> **About this exercise**
Write out exactly the lines of the material below, beginning at the top and ending at the line that contains "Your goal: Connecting".

-- Recorded information follows --

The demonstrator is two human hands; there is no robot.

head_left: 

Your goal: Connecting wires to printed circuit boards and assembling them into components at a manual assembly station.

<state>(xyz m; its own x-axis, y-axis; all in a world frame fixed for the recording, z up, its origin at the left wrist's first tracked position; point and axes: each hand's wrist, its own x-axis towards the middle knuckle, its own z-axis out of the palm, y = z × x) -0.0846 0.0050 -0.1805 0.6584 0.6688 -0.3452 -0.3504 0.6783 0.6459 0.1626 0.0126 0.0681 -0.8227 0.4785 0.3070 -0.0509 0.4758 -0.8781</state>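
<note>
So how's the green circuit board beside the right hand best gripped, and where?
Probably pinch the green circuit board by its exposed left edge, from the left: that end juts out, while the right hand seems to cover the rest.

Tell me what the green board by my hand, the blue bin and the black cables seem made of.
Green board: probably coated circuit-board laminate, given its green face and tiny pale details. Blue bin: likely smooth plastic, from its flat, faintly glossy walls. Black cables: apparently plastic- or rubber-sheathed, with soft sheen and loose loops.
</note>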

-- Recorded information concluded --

> **Your solution**
The demonstrator is two human hands; there is no robot.

head_left: 

Your goal: Connecting wires to printed circuit boards and assembling them into components at a manual assembly station.

With this, the exercise is finished.